The only stories that have brought me a modicum of joy in the past two weeks are those of animals : the elephants in San Diego Zoo encircling and protecting their young during the earthquake.  Billy, the three and a half year old King Charles Cavalier Spaniel being returned to his owners on Kibbutz Nir Oz.  He was captured on that terrible black day of October 7th 2023, and taken as a hostage to Rafah.  He attached himself to the Israeli soldiers who identified him via his chip and brought him home a week ago.  His little tail propelled like a helicopter as he was held by his owners who thought they had lost him, along with their home and their grandfather. 

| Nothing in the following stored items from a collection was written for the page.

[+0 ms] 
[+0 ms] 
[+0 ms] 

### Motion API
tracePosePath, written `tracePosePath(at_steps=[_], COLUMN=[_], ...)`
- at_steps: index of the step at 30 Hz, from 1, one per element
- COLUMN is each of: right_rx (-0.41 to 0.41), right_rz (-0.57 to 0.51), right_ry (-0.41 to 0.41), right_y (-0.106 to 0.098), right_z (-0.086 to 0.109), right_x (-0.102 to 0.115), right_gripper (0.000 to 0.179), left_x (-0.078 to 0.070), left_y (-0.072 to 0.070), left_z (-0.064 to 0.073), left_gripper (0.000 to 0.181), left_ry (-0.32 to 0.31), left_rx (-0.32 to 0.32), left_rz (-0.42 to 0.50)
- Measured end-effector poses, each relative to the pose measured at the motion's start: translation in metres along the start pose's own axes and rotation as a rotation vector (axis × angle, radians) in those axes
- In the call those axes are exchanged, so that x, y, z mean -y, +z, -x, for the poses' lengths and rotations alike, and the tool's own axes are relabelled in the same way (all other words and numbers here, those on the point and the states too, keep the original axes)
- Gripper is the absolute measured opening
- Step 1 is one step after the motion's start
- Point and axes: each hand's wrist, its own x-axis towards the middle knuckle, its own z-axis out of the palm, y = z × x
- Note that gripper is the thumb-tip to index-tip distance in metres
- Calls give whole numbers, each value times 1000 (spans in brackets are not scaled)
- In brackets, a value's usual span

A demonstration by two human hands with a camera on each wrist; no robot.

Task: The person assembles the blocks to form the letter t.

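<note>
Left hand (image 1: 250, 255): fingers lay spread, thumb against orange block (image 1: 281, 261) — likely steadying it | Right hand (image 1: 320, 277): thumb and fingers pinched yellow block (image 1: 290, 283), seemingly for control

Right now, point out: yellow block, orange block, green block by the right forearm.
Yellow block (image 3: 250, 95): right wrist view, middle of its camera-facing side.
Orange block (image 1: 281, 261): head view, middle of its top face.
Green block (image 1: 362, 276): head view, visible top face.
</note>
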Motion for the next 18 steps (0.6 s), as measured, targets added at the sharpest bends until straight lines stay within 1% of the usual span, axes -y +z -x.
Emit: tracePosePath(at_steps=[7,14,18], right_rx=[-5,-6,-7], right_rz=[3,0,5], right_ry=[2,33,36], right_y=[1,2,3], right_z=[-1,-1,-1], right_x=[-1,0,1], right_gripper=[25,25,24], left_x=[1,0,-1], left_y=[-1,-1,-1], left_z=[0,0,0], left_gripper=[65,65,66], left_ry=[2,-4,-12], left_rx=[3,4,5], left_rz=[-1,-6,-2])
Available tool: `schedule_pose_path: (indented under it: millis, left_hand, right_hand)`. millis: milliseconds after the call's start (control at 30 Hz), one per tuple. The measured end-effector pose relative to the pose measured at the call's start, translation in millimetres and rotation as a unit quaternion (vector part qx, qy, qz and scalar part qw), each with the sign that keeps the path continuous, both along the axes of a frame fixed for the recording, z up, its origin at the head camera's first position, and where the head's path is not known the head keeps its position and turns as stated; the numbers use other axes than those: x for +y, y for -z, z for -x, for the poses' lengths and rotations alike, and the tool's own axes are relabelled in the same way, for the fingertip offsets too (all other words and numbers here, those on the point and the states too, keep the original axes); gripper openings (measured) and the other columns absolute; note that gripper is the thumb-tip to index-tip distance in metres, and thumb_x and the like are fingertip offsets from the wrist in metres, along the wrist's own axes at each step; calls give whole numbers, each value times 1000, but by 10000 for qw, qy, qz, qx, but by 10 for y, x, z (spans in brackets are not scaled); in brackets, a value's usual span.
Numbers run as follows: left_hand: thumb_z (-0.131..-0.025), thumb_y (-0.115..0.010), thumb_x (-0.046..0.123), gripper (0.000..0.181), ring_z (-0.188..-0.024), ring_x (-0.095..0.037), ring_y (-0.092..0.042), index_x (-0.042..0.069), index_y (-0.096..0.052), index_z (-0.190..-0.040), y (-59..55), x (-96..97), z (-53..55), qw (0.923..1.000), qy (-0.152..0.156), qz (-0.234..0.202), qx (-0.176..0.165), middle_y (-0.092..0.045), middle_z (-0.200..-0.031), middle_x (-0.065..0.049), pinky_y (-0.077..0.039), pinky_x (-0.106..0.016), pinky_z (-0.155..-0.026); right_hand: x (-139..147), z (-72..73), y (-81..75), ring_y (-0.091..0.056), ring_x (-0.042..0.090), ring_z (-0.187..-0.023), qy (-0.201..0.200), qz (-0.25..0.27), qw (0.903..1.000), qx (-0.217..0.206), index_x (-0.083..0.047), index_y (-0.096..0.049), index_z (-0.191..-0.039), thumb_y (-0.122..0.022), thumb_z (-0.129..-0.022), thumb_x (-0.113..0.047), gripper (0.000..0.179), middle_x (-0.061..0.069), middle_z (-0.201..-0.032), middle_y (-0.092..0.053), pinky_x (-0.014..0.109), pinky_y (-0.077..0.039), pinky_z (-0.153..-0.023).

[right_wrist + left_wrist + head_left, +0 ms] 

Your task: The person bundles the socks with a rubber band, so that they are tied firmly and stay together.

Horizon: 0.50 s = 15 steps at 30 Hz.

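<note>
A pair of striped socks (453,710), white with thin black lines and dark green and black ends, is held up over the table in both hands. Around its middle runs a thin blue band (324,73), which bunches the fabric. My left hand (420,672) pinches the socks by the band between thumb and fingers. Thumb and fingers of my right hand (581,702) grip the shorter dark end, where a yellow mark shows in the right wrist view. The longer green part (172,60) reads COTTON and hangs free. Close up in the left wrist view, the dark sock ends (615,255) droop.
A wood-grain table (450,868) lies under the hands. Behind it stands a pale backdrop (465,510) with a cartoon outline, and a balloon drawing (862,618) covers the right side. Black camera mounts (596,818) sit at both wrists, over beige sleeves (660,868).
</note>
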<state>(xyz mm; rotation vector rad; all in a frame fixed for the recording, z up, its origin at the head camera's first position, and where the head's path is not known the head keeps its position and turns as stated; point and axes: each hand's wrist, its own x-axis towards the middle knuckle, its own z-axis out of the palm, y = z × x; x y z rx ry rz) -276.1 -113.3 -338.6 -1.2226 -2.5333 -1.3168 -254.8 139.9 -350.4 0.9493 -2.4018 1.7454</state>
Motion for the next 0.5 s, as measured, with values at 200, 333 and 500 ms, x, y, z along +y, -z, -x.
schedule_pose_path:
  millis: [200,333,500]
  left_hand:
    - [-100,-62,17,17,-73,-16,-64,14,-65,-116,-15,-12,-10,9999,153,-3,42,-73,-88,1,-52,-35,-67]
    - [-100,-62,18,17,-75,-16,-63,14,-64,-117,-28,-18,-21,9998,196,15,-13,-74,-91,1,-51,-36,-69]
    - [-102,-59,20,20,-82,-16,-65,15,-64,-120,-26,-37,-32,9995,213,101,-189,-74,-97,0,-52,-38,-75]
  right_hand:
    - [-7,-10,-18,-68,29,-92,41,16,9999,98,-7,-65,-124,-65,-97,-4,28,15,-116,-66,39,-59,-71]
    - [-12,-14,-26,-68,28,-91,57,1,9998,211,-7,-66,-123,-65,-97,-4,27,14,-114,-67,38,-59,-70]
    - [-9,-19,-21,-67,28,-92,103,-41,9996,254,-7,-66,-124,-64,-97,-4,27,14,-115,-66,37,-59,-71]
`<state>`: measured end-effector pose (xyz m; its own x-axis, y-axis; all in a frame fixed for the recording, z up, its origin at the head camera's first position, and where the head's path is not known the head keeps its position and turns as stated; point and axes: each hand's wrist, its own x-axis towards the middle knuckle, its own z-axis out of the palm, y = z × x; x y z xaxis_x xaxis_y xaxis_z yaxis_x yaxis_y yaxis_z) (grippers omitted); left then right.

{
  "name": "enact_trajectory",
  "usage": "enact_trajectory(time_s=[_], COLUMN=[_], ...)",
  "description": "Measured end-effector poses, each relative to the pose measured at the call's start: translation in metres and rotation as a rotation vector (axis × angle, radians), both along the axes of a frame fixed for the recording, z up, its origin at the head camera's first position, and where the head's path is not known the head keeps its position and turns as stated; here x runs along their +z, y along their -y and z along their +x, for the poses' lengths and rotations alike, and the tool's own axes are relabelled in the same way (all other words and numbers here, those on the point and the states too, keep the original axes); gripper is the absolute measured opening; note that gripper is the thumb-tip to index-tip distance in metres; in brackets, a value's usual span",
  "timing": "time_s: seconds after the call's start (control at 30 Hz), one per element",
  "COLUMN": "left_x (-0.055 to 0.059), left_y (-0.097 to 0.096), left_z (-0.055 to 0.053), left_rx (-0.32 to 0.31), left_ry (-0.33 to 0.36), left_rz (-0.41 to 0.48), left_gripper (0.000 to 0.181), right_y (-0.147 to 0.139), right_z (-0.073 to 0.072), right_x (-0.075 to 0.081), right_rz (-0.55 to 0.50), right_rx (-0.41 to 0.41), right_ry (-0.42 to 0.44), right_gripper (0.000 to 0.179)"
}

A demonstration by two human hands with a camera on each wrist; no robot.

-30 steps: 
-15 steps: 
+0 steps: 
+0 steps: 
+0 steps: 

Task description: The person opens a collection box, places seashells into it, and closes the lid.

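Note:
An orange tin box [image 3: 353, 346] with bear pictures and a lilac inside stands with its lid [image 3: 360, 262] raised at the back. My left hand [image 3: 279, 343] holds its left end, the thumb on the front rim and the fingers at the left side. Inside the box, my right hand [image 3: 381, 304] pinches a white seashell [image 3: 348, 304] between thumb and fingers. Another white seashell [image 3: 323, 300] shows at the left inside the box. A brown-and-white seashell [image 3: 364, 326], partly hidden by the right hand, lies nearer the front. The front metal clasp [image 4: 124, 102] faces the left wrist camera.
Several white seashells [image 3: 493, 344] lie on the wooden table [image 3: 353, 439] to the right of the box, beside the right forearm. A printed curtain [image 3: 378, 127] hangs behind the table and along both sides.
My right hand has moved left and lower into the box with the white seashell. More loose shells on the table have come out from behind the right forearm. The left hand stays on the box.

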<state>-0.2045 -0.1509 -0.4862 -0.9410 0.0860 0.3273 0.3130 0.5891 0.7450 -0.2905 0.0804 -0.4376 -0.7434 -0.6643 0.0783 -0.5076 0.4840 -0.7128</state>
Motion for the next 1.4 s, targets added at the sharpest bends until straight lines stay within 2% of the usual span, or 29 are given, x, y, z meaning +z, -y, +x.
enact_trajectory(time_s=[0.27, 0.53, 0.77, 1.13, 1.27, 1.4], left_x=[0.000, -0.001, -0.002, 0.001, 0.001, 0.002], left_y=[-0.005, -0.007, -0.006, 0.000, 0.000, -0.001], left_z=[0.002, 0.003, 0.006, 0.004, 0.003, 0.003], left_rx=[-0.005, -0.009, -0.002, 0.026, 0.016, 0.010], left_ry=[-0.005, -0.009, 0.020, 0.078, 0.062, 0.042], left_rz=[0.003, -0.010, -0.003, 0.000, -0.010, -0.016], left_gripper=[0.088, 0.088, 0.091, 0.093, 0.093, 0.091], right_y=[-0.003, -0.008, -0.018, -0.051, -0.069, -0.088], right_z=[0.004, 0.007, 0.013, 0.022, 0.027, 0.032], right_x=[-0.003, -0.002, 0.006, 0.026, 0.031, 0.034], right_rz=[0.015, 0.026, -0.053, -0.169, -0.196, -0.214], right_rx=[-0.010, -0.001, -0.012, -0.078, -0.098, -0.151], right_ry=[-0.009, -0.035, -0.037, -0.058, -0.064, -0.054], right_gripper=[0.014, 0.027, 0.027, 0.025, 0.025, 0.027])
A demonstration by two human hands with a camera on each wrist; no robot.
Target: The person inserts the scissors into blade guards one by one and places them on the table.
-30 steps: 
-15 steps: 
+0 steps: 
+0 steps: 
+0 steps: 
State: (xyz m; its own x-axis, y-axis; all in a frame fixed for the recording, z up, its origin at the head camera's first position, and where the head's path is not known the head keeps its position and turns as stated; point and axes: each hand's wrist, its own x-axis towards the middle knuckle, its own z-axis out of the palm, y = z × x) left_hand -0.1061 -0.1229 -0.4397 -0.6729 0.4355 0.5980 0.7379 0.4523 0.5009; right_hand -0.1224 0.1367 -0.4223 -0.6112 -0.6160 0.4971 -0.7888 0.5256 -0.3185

My heart screams out for those slaughtered in Gaza, but I can't say this to everyone. I am accused of not remembering what they did.  Of course I remember, I won't ever forget,  but how can we continue slaughtering? what do we gain?  No one has been able to convince me that anything is gained. I don't think our 'leaders' Bibi and Trump are anomalies - they represent what we have become. Greedy, power hungry, blind to anyone but themselves.

Many days all I want to do is pull the covers over my head and remain there, driving out the constant sound of the planes overhead, the occasional siren, the grief, the fear, but this I cannot and must not do.  As T.S. Eliot said:  "Humankind cannot bear much reality," but I owe it to my ancestors and our children to carry on. I can choose to learn from the late Pope Francis, the Dalai Lama, Nelson Mandela - there are beacons of light in the dark, if we follow them, we too may see the light.

Saturday, April 12, 2025

Pesach 2025

 


Pesach, Passover - is the holiday of the celebration from slavery - the celebration of freedom.  No one I know is in a celebratory mood this year.  The hostages are lying in the tunnels of Gaza - the second Passover already.  We are still fighting in Gaza - for goodness knows what reason. Nothing much is left there - tunnels, rubble, death. 

 I have one prayer this Pesach - bring the hostages back home, those who are still alive and those who aren't, and STOP the fighting.